Before long, we had it in the kind of shape where we could show it off to customers. We’d get on a web meeting and help people see what we were doing: how they could save time and money by reducing training time, how much better it would be to only focus on what mattered, how much happier employees would be (well, maybe not happier, but less irritated). Once we got it all working—I should say once Kate and Mark got it working, they were the technical brains behind it—it didn’t take long to build an online tool that allowed people to snap together our BBs like Lego building blocks to construct training however they wanted. We called it the BB Machine. Marketing had a name for it that went on the website—it doesn't even matter now what it was.
I thought our progress merited a team celebration—but Stamper had other ideas. “Just you and me, Dan,” she snapped at my suggestion that we invite everybody to the bar. “I’ve got something I need to talk to you about.”
No sooner had the waiter set down the beers than Stamper started in.
“When can we start moving faster?” she demanded.
“Faster?” I asked, wide-eyed.
“Faster!!! This was the easy stuff, the content, the assembly tool. So what!!! Who cares? The real action is in identifying the behavior and changing it. When are we going to get to that? I wanna get to that!!!” She actually banged her fist on the table.
“Stamper, this is the fastest I’ve ever seen the company move!

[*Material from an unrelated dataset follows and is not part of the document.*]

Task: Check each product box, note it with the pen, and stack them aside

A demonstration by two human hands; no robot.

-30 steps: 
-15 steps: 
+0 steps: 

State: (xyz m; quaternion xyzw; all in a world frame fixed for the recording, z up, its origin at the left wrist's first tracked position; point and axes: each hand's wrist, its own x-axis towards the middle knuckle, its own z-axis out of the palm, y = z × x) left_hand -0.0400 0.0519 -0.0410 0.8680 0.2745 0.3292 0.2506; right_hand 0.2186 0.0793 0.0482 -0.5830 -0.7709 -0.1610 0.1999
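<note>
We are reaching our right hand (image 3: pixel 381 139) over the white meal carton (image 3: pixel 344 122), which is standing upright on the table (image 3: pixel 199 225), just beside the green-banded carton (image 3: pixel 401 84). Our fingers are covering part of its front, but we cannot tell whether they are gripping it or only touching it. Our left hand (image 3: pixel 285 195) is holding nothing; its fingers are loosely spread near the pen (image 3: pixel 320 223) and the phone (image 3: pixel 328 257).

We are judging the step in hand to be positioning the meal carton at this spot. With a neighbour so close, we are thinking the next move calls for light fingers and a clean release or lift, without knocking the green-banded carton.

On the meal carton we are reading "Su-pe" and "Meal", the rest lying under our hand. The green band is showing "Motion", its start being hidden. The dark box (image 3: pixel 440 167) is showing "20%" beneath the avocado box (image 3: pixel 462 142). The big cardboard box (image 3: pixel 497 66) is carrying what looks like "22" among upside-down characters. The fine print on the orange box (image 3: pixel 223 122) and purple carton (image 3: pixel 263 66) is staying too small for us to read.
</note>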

Can’t we sit back and revel in what we’ve done a little bit? When Nels and I think about what we’ve done so far, we can’t even believe it.” It was true: our BBs were a huge success. Our team loved this approach to building content and our customers loved it too. Most importantly, “the market” loved it. We had started getting calls from analysts who wanted to see what we were doing. Gartner and Forrester rated us highly, which led to more sales, and soon we had investors knocking on the door—and no one heard that knock louder than Stamper.

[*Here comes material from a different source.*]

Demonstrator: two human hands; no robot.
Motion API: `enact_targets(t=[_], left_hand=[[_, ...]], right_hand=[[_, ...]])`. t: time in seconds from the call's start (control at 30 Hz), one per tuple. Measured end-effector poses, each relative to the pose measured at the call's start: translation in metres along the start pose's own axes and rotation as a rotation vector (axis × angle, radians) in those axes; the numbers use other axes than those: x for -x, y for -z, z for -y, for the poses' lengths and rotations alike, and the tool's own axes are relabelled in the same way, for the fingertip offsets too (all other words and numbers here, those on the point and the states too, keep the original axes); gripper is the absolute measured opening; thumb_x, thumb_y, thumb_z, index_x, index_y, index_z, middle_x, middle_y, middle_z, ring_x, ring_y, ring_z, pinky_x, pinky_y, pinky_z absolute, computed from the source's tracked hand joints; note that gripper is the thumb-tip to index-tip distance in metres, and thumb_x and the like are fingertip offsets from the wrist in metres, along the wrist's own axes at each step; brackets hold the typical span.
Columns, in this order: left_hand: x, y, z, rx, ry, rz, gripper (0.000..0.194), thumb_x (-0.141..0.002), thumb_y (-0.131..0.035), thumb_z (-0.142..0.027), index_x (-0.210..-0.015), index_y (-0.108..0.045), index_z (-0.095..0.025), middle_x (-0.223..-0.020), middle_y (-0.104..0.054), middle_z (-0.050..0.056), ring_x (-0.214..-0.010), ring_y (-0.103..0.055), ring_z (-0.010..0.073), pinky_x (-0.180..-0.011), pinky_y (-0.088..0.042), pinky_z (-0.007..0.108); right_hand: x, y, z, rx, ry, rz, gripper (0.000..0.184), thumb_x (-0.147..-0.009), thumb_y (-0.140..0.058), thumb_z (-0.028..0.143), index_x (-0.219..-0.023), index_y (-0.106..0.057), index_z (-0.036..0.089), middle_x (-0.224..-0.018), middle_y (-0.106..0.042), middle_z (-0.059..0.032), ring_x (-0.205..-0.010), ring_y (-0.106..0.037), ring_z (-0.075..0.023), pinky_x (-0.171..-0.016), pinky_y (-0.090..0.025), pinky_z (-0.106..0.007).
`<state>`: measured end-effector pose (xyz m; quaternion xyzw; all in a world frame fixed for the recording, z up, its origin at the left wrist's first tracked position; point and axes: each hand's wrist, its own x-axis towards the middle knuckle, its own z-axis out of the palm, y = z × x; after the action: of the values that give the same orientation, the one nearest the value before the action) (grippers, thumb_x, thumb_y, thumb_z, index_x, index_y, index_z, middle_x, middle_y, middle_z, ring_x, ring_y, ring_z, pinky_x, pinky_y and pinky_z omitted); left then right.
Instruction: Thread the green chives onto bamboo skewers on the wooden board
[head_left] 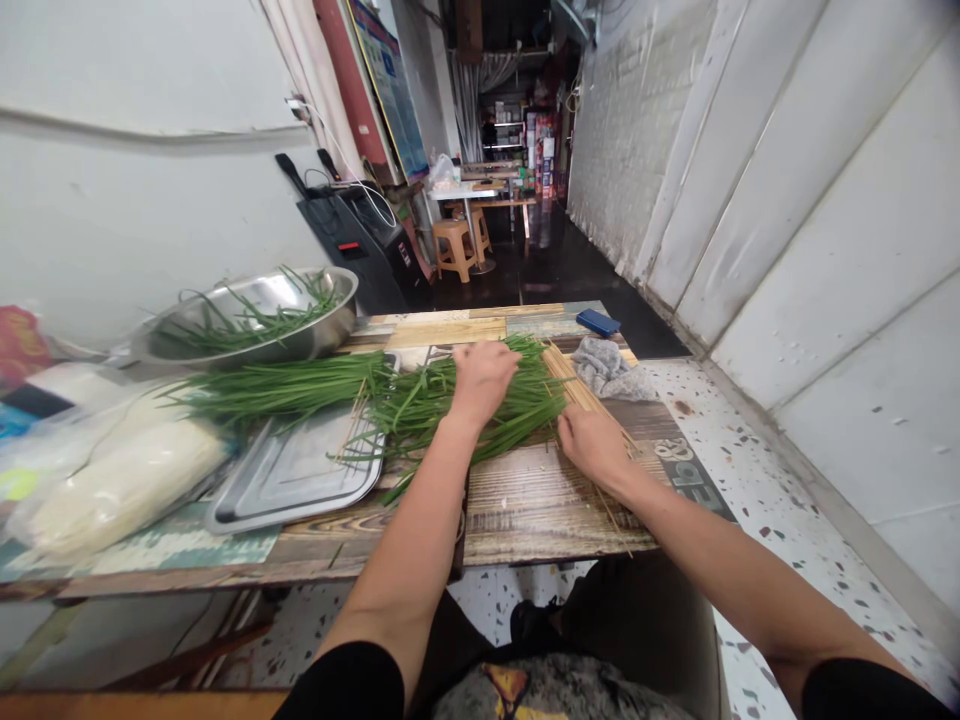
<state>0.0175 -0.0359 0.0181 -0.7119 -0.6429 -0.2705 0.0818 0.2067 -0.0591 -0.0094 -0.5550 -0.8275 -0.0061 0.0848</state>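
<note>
While L hand [484, 378] is over green stalks [529, 405], R hand [596, 447] is by sticks [574, 378]; can't tell grips.

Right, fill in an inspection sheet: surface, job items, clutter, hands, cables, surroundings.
Surface: wood-plank-patterned tabletop.
Job items: chives partly over a metal tray, more beside it; steel bowl of greens; bamboo skewers.
Clutter: filled plastic bag, grey cloth, blue box.
Hands: left hand at the chives; right hand beside the skewers; grips unclear.
Cables: white cable looping near the black appliance.
Surroundings: terrazzo floor, plastic stools, white wall.
</note>
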Motion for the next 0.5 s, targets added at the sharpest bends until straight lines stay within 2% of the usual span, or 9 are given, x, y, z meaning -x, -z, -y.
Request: enact_targets(t=[0.07,0.13,0.27,0.5], left_hand=[[-0.002,-0.007,0.002,0.007,-0.124,0.155,0.017,-0.084,-0.051,-0.027,-0.088,-0.067,-0.029,-0.1,-0.065,0.005,-0.104,-0.043,0.025,-0.09,-0.02,0.046],[-0.002,-0.012,0.004,-0.021,-0.14,0.208,0.013,-0.081,-0.055,-0.026,-0.08,-0.068,-0.027,-0.094,-0.066,0.005,-0.102,-0.043,0.0253,-0.087,-0.02,0.046],[0.0,-0.014,0.005,-0.032,-0.119,0.213,0.014,-0.08,-0.055,-0.025,-0.073,-0.067,-0.024,-0.09,-0.066,0.006,-0.099,-0.044,0.0253,-0.084,-0.02,0.045],[0.002,-0.015,0.001,-0.031,-0.081,0.148,0.028,-0.088,-0.042,-0.029,-0.076,-0.068,-0.023,-0.087,-0.068,0.008,-0.094,-0.047,0.0239,-0.084,-0.021,0.045]], right_hand=[[0.0,0.0,0.0,-0.003,0.0,0.005,0.031,-0.092,-0.032,0.03,-0.091,-0.058,0.015,-0.082,-0.069,-0.0104,-0.073,-0.065,-0.0183,-0.061,-0.038,-0.025],[0.0,0.0,-0.001,-0.008,0.005,0.003,0.031,-0.092,-0.032,0.03,-0.092,-0.058,0.015,-0.081,-0.069,-0.0103,-0.073,-0.065,-0.0185,-0.06,-0.038,-0.025],[0.0,-0.002,-0.001,-0.004,0.038,-0.037,0.03,-0.092,-0.032,0.03,-0.09,-0.058,0.017,-0.08,-0.069,-0.0085,-0.071,-0.064,-0.0182,-0.059,-0.036,-0.025],[0.001,-0.003,-0.001,-0.01,0.043,-0.065,0.029,-0.092,-0.032,0.031,-0.088,-0.057,0.016,-0.077,-0.068,-0.008,-0.068,-0.064,-0.0169,-0.058,-0.034,-0.024]])
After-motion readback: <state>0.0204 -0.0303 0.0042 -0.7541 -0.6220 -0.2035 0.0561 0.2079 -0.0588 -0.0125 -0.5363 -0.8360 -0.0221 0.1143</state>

There was a fire burning inside Stamper before investors started sniffing around the company, but the prospect of investment money was like pouring gasoline on the fire. She just assumed that the money would flow directly to her project—and here I was telling her it wasn’t going to happen all that fast.

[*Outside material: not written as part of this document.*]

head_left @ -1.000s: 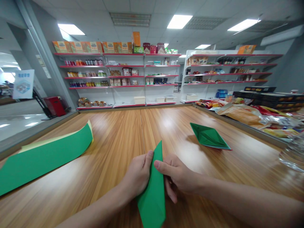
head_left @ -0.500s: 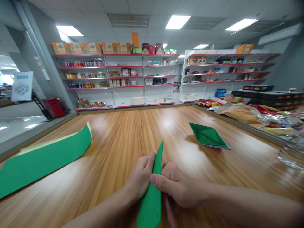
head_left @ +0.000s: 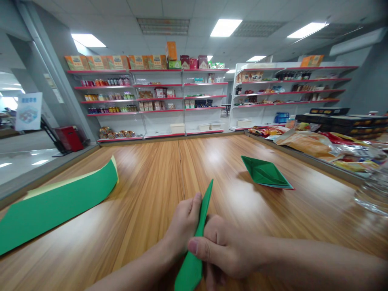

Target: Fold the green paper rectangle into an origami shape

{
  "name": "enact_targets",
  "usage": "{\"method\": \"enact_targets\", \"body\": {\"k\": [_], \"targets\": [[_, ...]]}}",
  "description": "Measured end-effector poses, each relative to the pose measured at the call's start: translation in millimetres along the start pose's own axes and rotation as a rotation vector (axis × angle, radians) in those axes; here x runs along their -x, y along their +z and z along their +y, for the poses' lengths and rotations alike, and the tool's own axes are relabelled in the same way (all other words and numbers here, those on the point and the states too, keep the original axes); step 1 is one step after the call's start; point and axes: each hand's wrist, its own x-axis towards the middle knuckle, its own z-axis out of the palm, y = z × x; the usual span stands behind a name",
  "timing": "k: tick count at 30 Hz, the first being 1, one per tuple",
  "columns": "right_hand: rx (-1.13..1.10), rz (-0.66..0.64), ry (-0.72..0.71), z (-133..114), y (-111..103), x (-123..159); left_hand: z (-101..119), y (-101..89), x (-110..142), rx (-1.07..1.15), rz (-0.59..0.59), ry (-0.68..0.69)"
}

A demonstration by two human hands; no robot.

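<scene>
Between my two hands is a narrow folded sheet of green paper (head_left: 190,267), held up at a slant over the tabletop. My left hand (head_left: 184,220) grips its left side, thumb pointing up along the edge. From the right, my right hand (head_left: 224,244) pinches it lower down, the thumb lying across the near face and the fingers curled behind. Part of the paper is hidden by the fingers. To the right on the table rests a folded green paper boat (head_left: 266,173), apart from both hands.
A long green paper strip (head_left: 60,206) with a yellowish layer behind it curls up at the left of the wooden table (head_left: 145,178). Snack bags (head_left: 309,145) and dark boxes (head_left: 339,123) lie along the right side. A clear container (head_left: 371,198) is at the right edge.
The folded paper has turned and now tilts further right, showing its face more edge-on. My right thumb has slid slightly down and left along it.
</scene>
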Motion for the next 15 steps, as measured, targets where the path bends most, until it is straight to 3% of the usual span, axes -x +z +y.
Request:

“Mike wants us to talk to several investment firms, and then there’s going to be the due diligence stage, and then it takes a while for the deal to close …,” I repeated what I had been hearing; it’s not like I was an expert. But even I could see that this wasn’t going to happen overnight.
“We’ll get investment money,” I assured Stamper (and myself), “but it’s going to take some time. We’ve just got to be a little patient.”
“I don’t want to be patient!” she barked. “We need to get some smarter developers in here and we’ve got to partner with some of the bigger companies. Why can’t we go faster?”
“Stamper, we can’t just wave a magic wand and make that happen!”
“Why not? This content work took twice as long as it should have because we had to do the work on the side, because Mike wouldn’t just take us off other work and let us run with this. Why can’t he see that he should be going all in on this?”
“Mike’s run this company for 25 years. We’ve got to respect his caution—he doesn’t want to put all his eggs in one basket.” Nels reminded me of this all the time. It was partly Mike’s caution that kept our company so stable.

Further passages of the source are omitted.